The session ran as the SPLiCE Licensing Hub made its debut at the Inspired Home Show. A partnership between the International Housewares Association and the Society of Product Licensors, Committed to Excellence, the hub was designed to connect retailers and product suppliers with brands interested in licensing deals.

The session included moderator Kimberly Kociencki, CEO of SPLiCE, and panelists Karen Dertinger, managing director of licensing at The Ohio State University; Daniela Fleig, director of appliances brand licensing at Philips; and Lori Murphy, vice president, SVP Worldwide. They discussed how retailers and brand owners can better understand what it takes to be license-ready. With that, they can prepare to turn licensing from an interest into a business that generates repeatable deal flow.

Licensors have a strong sense of what makes for a good deal for the provider and the firms they work with as partners. Dertinger said Ohio State has a core licensing business in apparel and footwear, and she noted that the opportunities are broader, with incremental partnerships outside that core attractive.

“It’s really not doing any of our partners well if we just keep continuing to add the same types of licensees and products, Dertinger said. “We’re really looking at what’s incremental, and it could be new retail, distribution, it could be new products, it could be a branded experience.”

Murphy said she looks for companies that already have strong products and a passion for their brands, strong financial health, the ability to live up to the licensor’s brand standards, and a deep understanding of their own businesses. SVP Worldwide includes such banners as Singer, Husqvarna, Viking and Pfaff in its portfolio.

“Knowing your products and knowing your customers, that’s where the strength comes in with licensees that we don’t have,” Murphy said, “which is why we’re licensing in that space.”

For her part, Fleig said that at Philips, she’s looking for alignment.

“We are looking for an extension of the brands,” she said. “For us, our licensing is not an opportunistic, transactional experience, but it is long-term alignment. It needs value; it needs to be an extension of our core values. And, with the financials and core competencies in place, we can begin a partnership to deliver new propositions and value to customers. In our experience, that’s core for success.”

For Ohio State, the key to licensing is lifestyle and how people passionate about the school can bring that feeling home beyond gameday. As such, Dertinger is looking for licensees in segments such as kitchen and baking. Philips wants to consider product categories related to its core, Fleig said, which can include electronics, home and health.

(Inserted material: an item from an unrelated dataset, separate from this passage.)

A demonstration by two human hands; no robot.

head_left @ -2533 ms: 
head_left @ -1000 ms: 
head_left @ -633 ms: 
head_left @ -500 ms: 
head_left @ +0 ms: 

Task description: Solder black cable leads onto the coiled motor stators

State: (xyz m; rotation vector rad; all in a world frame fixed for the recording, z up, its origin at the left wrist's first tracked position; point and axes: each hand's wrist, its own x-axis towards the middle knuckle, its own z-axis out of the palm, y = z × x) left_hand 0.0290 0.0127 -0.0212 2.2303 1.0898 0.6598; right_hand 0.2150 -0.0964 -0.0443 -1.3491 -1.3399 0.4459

At SVP, fabric care is an area viewed as ripe for licensing, as well as major appliances, such as washers and dryers, in addition to textiles, furniture, small appliances and crafting.

Kociencki said SPLiCE can work with companies new to licensing to help them determine what might fit and be advantageous.

“SPLiCE is a non-profit trade association,” she said. “We are not brokering deals. We are not looking for any royalties, any percentages. We are truly vested in building the licensing community. We’re very purpose-driven to continuously improve brand licensing, collabs and LTOs, which are limited-time offerings. What we want to do is build the overall ecosystem.”